FireLite and Sprinkler Systems
The video above shot in February 2018, whilst not a full Hose Stream Test, demonstrates the ability of FireLite to remain structurally stable when doused with cold water. The furnace temperature at test termination was 1050 Degrees Celsius, and water was immediately played onto the exposed face after a 4 hour test duration
Sprinkler systems are important for the suppression of fire, and to keep it in its place of origin, contained and relatively small. They are particularly used to prevent fire spread, limit the development of untenable conditions for firefighters and building occupants, and give time for the fire and rescue service to attend, to extinguish the fire and ensure that the building is safe.
But sprinklers ideally need to work within a compartmented structure, and the effect of cold water on hot glass, especially where there is flooding coverage, can be a major consideration. Standard glass types, including most common fire-resistant glass types, suffer thermal shock cracking and failure due to the impingement of water.

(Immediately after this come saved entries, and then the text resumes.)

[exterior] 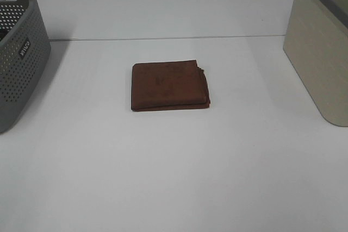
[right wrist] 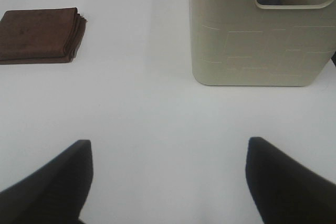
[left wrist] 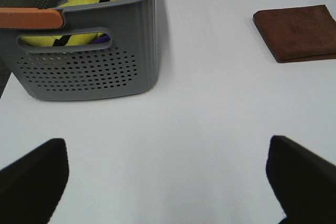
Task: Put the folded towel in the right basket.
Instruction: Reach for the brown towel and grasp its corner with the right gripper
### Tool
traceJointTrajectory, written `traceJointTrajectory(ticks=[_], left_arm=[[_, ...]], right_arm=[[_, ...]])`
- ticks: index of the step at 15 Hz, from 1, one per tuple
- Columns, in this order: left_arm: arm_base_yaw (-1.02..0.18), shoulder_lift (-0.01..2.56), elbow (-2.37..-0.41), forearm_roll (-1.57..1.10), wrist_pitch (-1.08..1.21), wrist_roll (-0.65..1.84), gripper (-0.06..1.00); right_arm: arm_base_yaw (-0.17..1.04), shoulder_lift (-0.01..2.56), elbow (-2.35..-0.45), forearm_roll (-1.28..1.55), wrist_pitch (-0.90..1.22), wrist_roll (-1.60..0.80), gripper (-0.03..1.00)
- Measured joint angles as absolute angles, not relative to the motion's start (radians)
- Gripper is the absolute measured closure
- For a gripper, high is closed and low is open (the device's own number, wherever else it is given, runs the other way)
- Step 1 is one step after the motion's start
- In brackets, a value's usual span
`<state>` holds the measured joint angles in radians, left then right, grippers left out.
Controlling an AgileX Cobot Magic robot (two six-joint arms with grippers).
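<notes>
The folded towel (exterior: pixel 169 86) is a flat reddish-brown square lying in the middle of the white table. It also shows in the left wrist view (left wrist: pixel 299 32) and in the right wrist view (right wrist: pixel 39 34). The right basket (exterior: pixel 321 47) is beige with a grey rim and stands at the right edge; the right wrist view shows its handle side (right wrist: pixel 260 38). My left gripper (left wrist: pixel 168 182) is open and empty, well short of the towel. My right gripper (right wrist: pixel 168 182) is open and empty, apart from both towel and basket. Neither gripper shows in the high view.
A grey perforated basket (exterior: pixel 19 52) with a small label stands at the left edge. In the left wrist view it (left wrist: pixel 89 66) holds yellow and blue items and has an orange grip on its rim. The white table (exterior: pixel 174 177) stretches between the two baskets.
</notes>
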<state>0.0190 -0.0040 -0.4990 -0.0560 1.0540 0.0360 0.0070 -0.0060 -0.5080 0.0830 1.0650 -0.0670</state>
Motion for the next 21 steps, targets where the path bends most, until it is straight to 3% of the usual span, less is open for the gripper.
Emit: traceJointTrajectory(ticks=[21], left_arm=[[0.019, -0.004, -0.499, -0.056, 1.054, 0.036, -0.03]], right_arm=[[0.007, -0.006, -0.508, 0.083, 1.065, -0.067, 0.21]])
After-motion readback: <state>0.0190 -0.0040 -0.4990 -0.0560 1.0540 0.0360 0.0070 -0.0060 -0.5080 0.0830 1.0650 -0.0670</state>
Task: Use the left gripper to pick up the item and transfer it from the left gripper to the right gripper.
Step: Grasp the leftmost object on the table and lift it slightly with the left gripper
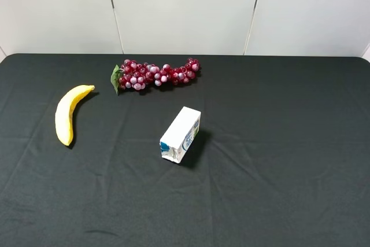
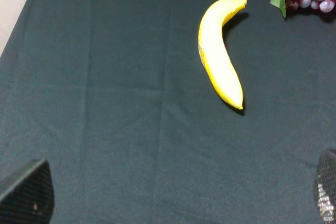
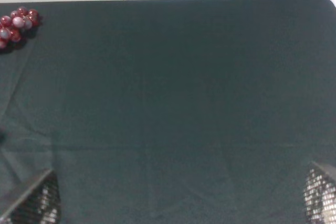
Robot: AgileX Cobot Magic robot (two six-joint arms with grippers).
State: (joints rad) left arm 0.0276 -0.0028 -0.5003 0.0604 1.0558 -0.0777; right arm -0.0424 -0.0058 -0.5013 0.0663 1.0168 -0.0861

Thermal shock from cold water is not a threat to FireLite, however. And FireLite remains in place even when hot and impacted by water.
Evidence for FireLite’s ability to resist thermal stress comes from its success under the conditions of a US hosestream test and the fundamental thermal expansion characteristics of the ceramic glass and its ability to with standard thermal gradients. (See information sheets on temperature gradient, hosestream test and fire resistance testing).
The stability of FireLite in fire makes it an ideal stable substrate for sprinkler glass walls to act as fire-resistant water curtain barriers, without the restrictions which apply to other glass types on the width and extent of both transom and mullion glazing systems, the total area of such walls and the threat of uneven coverage of water due to other considerations arising from the location.